La leyenda de la dama del vestido blanco en el panteón municipal
Entre árboles torcidos y tumbas antiguas una figura misteriosa aparecía al atardecer y dejó marcados a quienes trabajaron ahí
Alejandro Gómez
Don Miguel, quien lleva más de 40 años trabajando en ese camposanto, recuerda la historia de la mujer de andar elegante, vestida con un gran vestido blanco y que no caminaba, sino se deslizaba.
Contó que todo comenzó con don Adán, un trabajador ya fallecido que durante años cuidó el panteón junto a don Beto. Una tarde calurosa, mientras don Adán limpiaba el área central, vio a la mujer parada entre las lápidas.

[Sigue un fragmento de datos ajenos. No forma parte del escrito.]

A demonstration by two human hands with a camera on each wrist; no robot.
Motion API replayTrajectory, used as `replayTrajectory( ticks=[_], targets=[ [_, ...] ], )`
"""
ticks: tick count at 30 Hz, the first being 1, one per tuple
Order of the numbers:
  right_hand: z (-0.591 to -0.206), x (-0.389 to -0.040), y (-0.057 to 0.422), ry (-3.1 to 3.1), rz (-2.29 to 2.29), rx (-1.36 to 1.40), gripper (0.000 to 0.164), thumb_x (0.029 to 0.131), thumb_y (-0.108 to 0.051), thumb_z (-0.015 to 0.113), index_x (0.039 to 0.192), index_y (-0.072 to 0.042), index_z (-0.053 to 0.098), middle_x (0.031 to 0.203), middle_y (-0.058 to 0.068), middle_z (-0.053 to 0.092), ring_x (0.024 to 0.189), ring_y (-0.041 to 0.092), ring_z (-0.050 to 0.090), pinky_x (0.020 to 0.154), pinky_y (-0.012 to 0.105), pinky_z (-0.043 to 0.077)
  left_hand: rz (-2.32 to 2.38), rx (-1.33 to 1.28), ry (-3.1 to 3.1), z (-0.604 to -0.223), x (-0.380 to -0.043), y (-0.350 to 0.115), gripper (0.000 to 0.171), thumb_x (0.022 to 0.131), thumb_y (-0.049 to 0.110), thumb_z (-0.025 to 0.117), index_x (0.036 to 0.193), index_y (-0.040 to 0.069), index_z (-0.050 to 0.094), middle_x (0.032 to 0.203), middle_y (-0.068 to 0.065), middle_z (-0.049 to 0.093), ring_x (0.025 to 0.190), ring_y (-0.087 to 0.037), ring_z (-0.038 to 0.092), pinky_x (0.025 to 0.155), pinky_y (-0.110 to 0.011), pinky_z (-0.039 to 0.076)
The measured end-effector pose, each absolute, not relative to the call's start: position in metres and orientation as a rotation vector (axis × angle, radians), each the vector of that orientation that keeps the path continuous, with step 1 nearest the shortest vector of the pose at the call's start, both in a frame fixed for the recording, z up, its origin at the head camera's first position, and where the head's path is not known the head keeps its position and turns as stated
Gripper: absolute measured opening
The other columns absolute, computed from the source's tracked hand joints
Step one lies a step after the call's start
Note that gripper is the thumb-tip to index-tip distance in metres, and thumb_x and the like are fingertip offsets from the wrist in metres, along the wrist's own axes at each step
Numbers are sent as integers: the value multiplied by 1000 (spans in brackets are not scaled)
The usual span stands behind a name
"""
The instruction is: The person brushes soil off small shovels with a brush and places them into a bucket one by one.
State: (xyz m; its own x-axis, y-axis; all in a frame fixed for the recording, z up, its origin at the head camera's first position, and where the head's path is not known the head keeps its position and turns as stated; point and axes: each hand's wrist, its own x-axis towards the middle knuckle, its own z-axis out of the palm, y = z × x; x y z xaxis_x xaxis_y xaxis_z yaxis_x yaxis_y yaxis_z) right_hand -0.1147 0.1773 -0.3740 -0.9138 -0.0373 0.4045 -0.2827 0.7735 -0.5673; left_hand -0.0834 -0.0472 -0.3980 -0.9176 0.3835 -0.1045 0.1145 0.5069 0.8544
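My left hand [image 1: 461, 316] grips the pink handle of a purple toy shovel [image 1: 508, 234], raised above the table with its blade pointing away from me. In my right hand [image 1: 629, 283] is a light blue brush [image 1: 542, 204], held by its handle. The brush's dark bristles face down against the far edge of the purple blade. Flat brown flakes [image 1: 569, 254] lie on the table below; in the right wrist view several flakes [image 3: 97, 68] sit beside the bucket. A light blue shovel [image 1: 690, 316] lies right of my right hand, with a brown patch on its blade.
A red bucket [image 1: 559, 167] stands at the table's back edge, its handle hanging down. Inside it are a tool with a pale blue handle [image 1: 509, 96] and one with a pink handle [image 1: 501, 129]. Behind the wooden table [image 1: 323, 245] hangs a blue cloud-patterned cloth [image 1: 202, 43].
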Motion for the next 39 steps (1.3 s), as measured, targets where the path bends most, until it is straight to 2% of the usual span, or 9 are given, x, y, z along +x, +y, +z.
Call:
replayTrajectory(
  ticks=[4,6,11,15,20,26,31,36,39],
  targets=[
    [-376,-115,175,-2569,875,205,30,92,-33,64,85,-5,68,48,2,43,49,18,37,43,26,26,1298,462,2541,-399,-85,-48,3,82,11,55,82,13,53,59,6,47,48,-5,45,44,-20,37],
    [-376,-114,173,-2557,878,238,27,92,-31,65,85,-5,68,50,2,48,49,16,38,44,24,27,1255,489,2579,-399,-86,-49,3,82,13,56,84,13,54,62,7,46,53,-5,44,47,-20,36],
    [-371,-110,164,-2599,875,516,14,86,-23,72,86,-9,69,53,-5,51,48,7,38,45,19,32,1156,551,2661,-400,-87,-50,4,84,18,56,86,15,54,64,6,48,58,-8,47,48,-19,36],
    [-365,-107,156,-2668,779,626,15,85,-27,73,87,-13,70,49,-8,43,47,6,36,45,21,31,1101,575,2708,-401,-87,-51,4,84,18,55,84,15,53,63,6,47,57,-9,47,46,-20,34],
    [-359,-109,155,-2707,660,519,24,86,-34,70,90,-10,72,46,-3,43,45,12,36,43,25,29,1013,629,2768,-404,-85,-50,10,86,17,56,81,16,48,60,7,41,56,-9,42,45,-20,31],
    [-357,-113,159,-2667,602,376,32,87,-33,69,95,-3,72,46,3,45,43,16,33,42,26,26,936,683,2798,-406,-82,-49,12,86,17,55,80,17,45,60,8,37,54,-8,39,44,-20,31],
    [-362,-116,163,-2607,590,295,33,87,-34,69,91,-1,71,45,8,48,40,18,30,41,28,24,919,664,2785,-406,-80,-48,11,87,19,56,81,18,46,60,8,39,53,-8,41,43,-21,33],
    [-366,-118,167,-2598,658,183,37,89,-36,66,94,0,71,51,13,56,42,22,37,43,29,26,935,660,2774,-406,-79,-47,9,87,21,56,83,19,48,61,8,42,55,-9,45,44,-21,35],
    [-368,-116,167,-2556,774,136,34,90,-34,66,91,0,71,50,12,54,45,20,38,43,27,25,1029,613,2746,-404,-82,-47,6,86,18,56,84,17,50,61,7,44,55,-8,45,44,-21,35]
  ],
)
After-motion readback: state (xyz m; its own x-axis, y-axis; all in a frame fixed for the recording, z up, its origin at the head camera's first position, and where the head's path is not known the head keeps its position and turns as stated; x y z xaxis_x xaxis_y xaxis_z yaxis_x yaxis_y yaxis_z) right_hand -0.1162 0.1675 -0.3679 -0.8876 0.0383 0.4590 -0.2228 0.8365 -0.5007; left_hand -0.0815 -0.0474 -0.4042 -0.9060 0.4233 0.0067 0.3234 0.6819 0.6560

La mujer siempre aparecía al atardecer, vestida de blanco. A veces lo llamaba con dulzura: “Ven, corazón…”. Y aunque sus palabras eran suaves, dejaban un escalofrío que llegaba hasta el alma.
Don Beto también llegó a verla, pero nunca habló mucho del tema. Solo advertía que hay cosas que no se entierran del todo en el cementerio.
“A mí ya no me toca verla… me toca escuchar otras cosas que pasan en los panteones, como el caso de la niña del panteón”, dijo Miguel Ángel, quien lleva cuatro décadas trabajando allí.
Él evita quedarse después del anochecer. Porque en el panteón municipal, cuando el sol cae y el aire se vuelve más pesado, la dama del vestidor blanco aún vaga entre las tumbas… buscando a alguien que le siga hablando bonito.